Can your window shades raise and lower themselves?
If it's been a while since you've thought about new window shades, you'll probably be surprised by the current options for privacy and heat/light control. Choices are light years beyond the long-familiar opaque roller shades, though even those are now available in trend-setting fabrics and degrees of transparency.
Window shade options
- Brands: The competition between well-known brands like Hunter-Douglas, Levolor, Bali, Soliel, Smith + Noble and others has spawned enough choices to keep you exploring for two or three days. Deciding between everything you've researched requires bringing sample fabrics home, as store lighting is almost never the same as that in a particular room of your home.
- Styles: Options include roller shades, pleated shades, single and double honeycomb shades, single and double sheer styles with integral movable fabric vanes, Roman shades of many styles, soft fabric shades from balloon-style to Roman and others, sun control shades, and more. Many styles are available in the same fabric and opacity choices for windows that need traversable vertical treatments. Shades (sometimes stationary) are also available for unusually-shaped windows from arched or circular to trapezoidal.
- Operational options: The long-familiar spring-loaded tug-and-roll system is available in several styles, but new methods of raising and lowering shades are among their most desirable trends. This includes several variations on the hand cord, from cords that stop or move depending on cord angle, to looped cords, to shades that obey your commands with simple up or down pressures on a slender bottom bar. Some shades can be both lowered from the top and raised from the bottom, an appropriate feature for rooms needing a light-admitting top fabric and a light-blocking night fabric. Then there are remote control units, either hand-held or as an electric wall control, that raise or lower individual or groups of shades with push-button ease. Some are programmable or sun-sensor activated. High windows make automated controls a necessary convenience.

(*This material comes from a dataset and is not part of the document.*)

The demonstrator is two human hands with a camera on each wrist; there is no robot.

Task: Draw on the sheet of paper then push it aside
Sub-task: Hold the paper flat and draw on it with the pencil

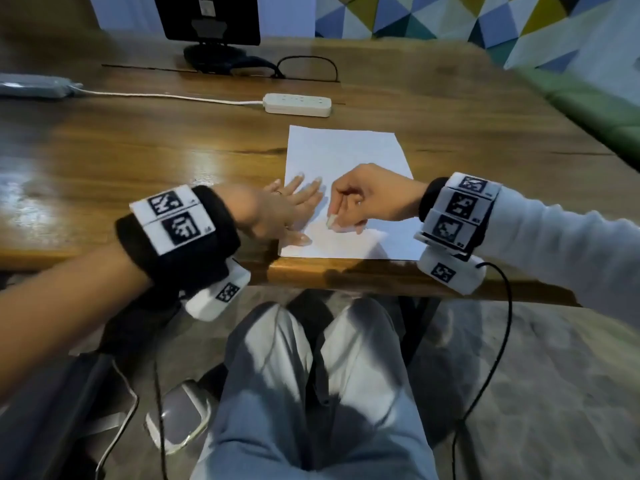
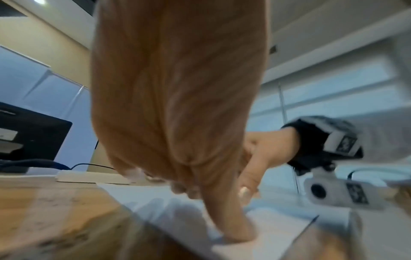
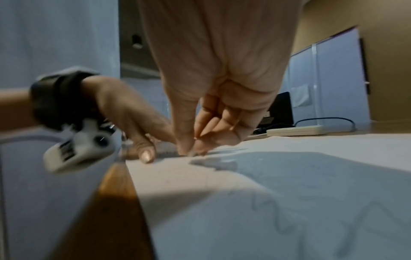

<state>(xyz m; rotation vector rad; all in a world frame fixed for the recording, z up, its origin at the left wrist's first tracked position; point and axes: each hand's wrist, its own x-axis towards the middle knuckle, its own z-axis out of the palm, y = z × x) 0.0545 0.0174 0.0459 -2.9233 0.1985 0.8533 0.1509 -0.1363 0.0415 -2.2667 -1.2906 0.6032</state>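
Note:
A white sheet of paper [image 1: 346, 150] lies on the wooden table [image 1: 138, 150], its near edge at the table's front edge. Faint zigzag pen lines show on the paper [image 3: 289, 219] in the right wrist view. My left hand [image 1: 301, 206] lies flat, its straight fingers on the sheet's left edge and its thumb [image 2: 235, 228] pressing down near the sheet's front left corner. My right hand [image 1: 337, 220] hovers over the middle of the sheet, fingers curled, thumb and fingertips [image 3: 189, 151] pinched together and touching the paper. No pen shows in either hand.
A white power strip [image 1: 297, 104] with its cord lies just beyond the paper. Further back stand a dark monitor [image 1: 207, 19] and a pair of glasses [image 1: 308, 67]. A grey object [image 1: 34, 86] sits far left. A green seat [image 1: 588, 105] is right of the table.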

- Materials and colors: Shade materials range from sheer, delicate-looking tough synthetics, to drapery fabrics, to jute, grass, and other natural fibers woven into cloth-like fabrics. Materials may be colorfully patterned or solid-colored, have an embroidered-vine look, feature woven-in stripes, slubs, lacy or abstract patterns and textures, and come in varying degrees of opacity from very sheer to opaque. Your budget-constraints are your only limitations.
Prices and sources
Prices may vary considerably depending on the options you choose and the pricing policies of suppliers. Since this is a major investment, it is advantageous to get bids from three local suppliers. They will often measure your windows at no charge, which means measuring mistakes are less likely and also not chargeable to the customer.
To give you some idea of prices for inside-mounted window shades on a 3-foot-wide-by-4-foot-high window, a 3/4" single-cell, honeycomb-pleated shade starts at about $125. A 2-inch-deep, double-sheer, fabric, vaned shade starts at about $250 or more. Adding a remote lift system roughly doubles the price on smaller windows, but is a smaller percentage of cost on larger windows. Narrow down your options by visiting local showrooms, then simplify your search for a local pro by filling out the information on this web page. Energy-efficient shades may qualify for a federal tax credit up to $500 through 2011.